START DATA SHOWN
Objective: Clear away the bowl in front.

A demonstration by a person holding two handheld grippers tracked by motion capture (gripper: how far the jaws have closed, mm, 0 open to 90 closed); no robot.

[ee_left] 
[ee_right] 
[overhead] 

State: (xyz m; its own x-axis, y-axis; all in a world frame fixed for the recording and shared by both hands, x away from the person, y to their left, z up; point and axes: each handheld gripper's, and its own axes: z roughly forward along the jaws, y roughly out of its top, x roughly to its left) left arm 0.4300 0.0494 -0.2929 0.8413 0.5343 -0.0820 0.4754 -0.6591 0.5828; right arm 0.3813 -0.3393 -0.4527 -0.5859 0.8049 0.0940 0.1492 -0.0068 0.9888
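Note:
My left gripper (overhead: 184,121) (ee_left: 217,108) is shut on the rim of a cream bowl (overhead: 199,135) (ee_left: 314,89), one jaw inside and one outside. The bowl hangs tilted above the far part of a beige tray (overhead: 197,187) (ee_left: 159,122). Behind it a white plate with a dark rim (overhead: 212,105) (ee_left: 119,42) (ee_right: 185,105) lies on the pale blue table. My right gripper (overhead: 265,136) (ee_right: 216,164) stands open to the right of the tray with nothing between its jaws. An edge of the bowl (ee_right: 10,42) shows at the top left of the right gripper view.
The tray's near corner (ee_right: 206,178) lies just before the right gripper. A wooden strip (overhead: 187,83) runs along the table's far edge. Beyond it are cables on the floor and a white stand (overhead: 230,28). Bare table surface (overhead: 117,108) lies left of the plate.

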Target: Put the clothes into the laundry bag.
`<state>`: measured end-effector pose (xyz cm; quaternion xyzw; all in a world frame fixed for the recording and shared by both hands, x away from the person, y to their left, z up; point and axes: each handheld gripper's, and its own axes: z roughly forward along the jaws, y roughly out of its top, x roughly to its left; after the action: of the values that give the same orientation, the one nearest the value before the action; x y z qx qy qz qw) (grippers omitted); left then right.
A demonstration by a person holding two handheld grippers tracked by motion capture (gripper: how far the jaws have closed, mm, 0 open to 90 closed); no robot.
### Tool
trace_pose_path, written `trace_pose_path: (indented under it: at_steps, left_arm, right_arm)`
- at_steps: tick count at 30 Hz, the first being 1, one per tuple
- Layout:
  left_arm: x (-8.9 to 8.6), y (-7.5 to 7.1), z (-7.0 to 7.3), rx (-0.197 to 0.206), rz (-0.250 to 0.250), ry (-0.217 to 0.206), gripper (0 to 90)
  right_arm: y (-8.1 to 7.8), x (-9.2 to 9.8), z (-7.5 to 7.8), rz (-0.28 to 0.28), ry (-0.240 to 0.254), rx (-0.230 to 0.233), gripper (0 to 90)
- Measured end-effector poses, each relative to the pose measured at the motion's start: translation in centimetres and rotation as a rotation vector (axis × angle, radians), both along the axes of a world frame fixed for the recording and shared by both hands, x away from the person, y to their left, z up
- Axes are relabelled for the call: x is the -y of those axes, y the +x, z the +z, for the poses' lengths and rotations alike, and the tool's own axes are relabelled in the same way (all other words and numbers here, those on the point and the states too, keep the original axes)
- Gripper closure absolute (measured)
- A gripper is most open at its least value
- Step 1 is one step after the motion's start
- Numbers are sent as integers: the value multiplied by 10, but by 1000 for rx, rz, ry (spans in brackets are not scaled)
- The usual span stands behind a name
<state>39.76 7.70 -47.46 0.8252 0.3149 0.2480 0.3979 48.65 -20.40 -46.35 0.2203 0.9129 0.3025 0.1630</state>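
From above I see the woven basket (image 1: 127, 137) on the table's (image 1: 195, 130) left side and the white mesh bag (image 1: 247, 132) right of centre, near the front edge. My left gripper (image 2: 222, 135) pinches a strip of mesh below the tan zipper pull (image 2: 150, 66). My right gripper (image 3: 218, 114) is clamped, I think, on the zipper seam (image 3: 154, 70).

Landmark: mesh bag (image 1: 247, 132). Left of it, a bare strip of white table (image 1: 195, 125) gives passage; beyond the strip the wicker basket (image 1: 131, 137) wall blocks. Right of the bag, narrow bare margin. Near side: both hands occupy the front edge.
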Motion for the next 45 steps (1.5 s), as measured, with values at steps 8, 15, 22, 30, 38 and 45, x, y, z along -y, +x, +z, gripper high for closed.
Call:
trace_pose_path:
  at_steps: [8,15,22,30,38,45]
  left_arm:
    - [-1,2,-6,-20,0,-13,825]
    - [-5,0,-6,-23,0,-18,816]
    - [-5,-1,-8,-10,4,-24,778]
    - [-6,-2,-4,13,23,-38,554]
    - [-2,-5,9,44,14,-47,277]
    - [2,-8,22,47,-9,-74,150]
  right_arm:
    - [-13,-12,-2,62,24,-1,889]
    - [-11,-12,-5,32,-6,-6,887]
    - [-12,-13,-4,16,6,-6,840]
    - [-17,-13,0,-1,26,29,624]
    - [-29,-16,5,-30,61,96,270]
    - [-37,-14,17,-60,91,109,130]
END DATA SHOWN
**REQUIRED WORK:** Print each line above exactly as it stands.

**TASK ANSWER:**
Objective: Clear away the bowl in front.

A demonstration by a person holding two handheld grippers tracked by motion capture (gripper: how far the jaws have closed, mm, 0 open to 90 closed); no robot.

[ee_left] 
[ee_right] 
[overhead] 

State: (xyz m; its own x-axis, y-axis; all in a world frame fixed for the recording and shared by both hands, x away from the person, y to their left, z up; point and axes: each handheld gripper's, and its own axes: z roughly forward along the jaws, y roughly out of its top, x roughly to its left) left arm 0.4300 0.0494 -0.2929 0.8413 0.5343 -0.0820 0.4754 -0.6591 0.5828; right arm 0.3813 -0.3393 -0.4527 -0.5859 0.8049 0.0940 0.1492 -0.0068 0.9888
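Note:
My left gripper (overhead: 184,121) (ee_left: 217,108) is shut on the rim of a cream bowl (overhead: 199,135) (ee_left: 314,89), one jaw inside and one outside. The bowl hangs tilted above the far part of a beige tray (overhead: 197,187) (ee_left: 159,122). Behind it a white plate with a dark rim (overhead: 212,105) (ee_left: 119,42) (ee_right: 185,105) lies on the pale blue table. My right gripper (overhead: 265,136) (ee_right: 216,164) stands open to the right of the tray with nothing between its jaws. An edge of the bowl (ee_right: 10,42) shows at the top left of the right gripper view.
The tray's near corner (ee_right: 206,178) lies just before the right gripper. A wooden strip (overhead: 187,83) runs along the table's far edge. Beyond it are cables on the floor and a white stand (overhead: 230,28). Bare table surface (overhead: 117,108) lies left of the plate.
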
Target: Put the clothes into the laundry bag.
`<state>`: measured end-effector pose (xyz cm; quaternion xyzw; all in a world frame fixed for the recording and shared by both hands, x away from the person, y to their left, z up; point and axes: each handheld gripper's, and its own axes: z roughly forward along the jaws, y roughly out of its top, x roughly to its left; after the action: of the values that give the same orientation, the one nearest the value before the action; x y z qx qy qz qw) (grippers omitted); left then right.
A demonstration by a person holding two handheld grippers tracked by motion capture (gripper: how far the jaws have closed, mm, 0 open to 90 closed); no robot.
### Tool
trace_pose_path, written `trace_pose_path: (indented under it: at_steps, left_arm, right_arm)`
- at_steps: tick count at 30 Hz, the first being 1, one per tuple
- Layout:
  left_arm: x (-8.9 to 8.6), y (-7.5 to 7.1), z (-7.0 to 7.3), rx (-0.197 to 0.206), rz (-0.250 to 0.250), ry (-0.217 to 0.206), gripper (0 to 90)
  right_arm: y (-8.1 to 7.8), x (-9.2 to 9.8), z (-7.5 to 7.8), rz (-0.28 to 0.28), ry (-0.240 to 0.254), rx (-0.230 to 0.233), gripper (0 to 90)
- Measured end-effector poses, each relative to the pose measured at the motion's start: translation in centimetres and rotation as a rotation vector (axis × angle, radians), both along the axes of a world frame fixed for the recording and shared by both hands, x away from the person, y to their left, z up
- Axes are relabelled for the call: x is the -y of those axes, y the +x, z the +z, for the poses' lengths and rotations alike, and the tool's own axes are relabelled in the same way (all other words and numbers here, those on the point and the states too, keep the original axes)
- Gripper closure absolute (measured)
- A gripper is most open at its least value
- Step 1 is one step after the motion's start
- Numbers are sent as integers: the value multiplied by 10, but by 1000 for rx, rz, ry (spans in brackets are not scaled)
- The usual span stands behind a name
<state>39.76 7.70 -47.46 0.8252 0.3149 0.2480 0.3979 48.65 -20.40 -46.35 0.2203 0.9129 0.3025 0.1630</state>
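From above I see the woven basket (image 1: 127, 137) on the table's (image 1: 195, 130) left side and the white mesh bag (image 1: 247, 132) right of centre, near the front edge. My left gripper (image 2: 222, 135) pinches a strip of mesh below the tan zipper pull (image 2: 150, 66). My right gripper (image 3: 218, 114) is clamped, I think, on the zipper seam (image 3: 154, 70).

Landmark: mesh bag (image 1: 247, 132). Left of it, a bare strip of white table (image 1: 195, 125) gives passage; beyond the strip the wicker basket (image 1: 131, 137) wall blocks. Right of the bag, narrow bare margin. Near side: both hands occupy the front edge.
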Motion for the next 45 steps (1.5 s), as measured, with values at steps 8, 15, 22, 30, 38 and 45, x, y, z along -y, +x, +z, gripper high for closed.
Call:
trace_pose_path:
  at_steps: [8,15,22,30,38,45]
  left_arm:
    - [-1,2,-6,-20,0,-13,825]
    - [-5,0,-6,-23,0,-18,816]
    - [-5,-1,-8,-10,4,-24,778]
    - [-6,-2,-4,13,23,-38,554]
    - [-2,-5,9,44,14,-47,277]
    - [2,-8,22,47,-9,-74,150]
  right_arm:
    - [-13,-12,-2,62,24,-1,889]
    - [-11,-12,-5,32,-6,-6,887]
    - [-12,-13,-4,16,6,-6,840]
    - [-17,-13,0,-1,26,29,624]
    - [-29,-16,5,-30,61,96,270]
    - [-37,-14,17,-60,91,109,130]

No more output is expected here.